Bundesbank – Germany Central Bank.
C
Cable – A dealers' jargon for GBP, meaning the exchange rate of GBP against USD. From the middle of 18th century, exchange rate information began to be transmitted through cross-Pacific cable. Therefore this jargon was spread.
Candlestick Chart – A chart showing the extent of the current knockdown price, opening price and closing price. If the closing price is lower than the opening price, this rectangle will become dark or filled. If the opening price is higher than the closing price, this rectangle will not be filled.
Cash Market – A market in which futures or option is the financial tools for operation.

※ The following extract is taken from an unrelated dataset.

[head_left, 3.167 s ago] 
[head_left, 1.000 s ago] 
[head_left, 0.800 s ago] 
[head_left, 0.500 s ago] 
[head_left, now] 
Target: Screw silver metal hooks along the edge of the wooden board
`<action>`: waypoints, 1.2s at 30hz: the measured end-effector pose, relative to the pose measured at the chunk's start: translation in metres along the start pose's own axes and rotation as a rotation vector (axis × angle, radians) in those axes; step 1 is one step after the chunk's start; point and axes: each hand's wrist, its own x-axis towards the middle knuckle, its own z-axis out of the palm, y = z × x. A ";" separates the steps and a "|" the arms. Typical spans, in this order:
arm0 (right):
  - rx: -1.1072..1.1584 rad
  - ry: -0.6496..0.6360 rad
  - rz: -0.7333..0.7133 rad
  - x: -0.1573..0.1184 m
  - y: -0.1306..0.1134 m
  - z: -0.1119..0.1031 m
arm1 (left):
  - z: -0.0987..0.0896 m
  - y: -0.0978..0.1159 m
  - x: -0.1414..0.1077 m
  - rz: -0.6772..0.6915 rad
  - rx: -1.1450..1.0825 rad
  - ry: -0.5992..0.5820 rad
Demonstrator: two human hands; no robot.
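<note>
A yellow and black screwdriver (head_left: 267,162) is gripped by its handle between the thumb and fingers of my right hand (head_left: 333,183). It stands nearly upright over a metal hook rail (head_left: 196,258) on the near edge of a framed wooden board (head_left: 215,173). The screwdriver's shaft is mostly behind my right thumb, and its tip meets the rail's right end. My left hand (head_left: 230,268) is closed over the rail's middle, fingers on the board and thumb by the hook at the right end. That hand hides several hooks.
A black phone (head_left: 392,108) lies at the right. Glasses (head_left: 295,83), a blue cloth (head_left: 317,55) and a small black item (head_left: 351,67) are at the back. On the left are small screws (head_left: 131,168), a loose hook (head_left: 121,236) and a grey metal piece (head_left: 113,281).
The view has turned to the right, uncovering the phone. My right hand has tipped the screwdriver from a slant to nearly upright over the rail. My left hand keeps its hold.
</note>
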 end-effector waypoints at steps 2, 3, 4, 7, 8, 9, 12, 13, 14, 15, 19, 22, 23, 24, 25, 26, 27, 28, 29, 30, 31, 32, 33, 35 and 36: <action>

Central Bank – A government or quasi-governmental organization that manages currency policies of a country and print currency. For example, the United States Central Bank is a federal reserve and Germany Central Bank is a federal bank.
Chartist – A person who uses diagrams and figures to explain historical data to discover a tendency, predict future trend and to assist in technical analysis. He or she can also be called as technical dealer.
Cleared Funds – Cash that can be used instantly. It is used to pay in a transaction.
Closed Position – Foreign exchange transaction no longer exists. The closing process is selling or buying a currency to counteract the current transaction of the same amount. This is an on-balance account.
Clearing – The process of finishing a transaction.
Contagion – The tendency of economic crisis spreading from one market to another. The 1997 financial vibration in Thailand caused extreme instability of the country currency THB. This incident aroused financial storm influenced other new currencies of East Asia and finally influenced Latin America. This is the so-called Asian Financial Crisis.
Collateral – A valuable thing used as loan guarantee or to execute a guaranty.
Commission – Transaction charge collected by brokers.
Confirmation – Trading documents exchanged between the two trading parties to confirm all the clauses in trading.
Contract – The standard unit in foreign exchange transaction.
Counter Currency – The second currency in a currency pair.
Counterparty – One of the participants in a foreign exchange transaction.
Country Risk – Risks related to governmental interference (excluding central bank interference). Typical examples include legal and political incidents like wars or domestic chaos.
Cross Currency Pairs or Cross Rate – A transaction of two foreign exchanges, for example, EUR/GBP.
Currency symbols
AUD – Australian Dollar
CAD – Canadian Dollar
EUR – Euro
JPY – Japanese Yen
GBP – British Pound
CHF –Swiss Franc
Currency – A trading unit of a country issued by the government or the central bank of the country. It is used as a legal currency in trade.
Currency Pair – An exchange rate composed of two currencies in foreign exchange contraction, for example EUR/USD.
Currency Risk – The risk of incurring loss due to change of exchange rate in reversed direction.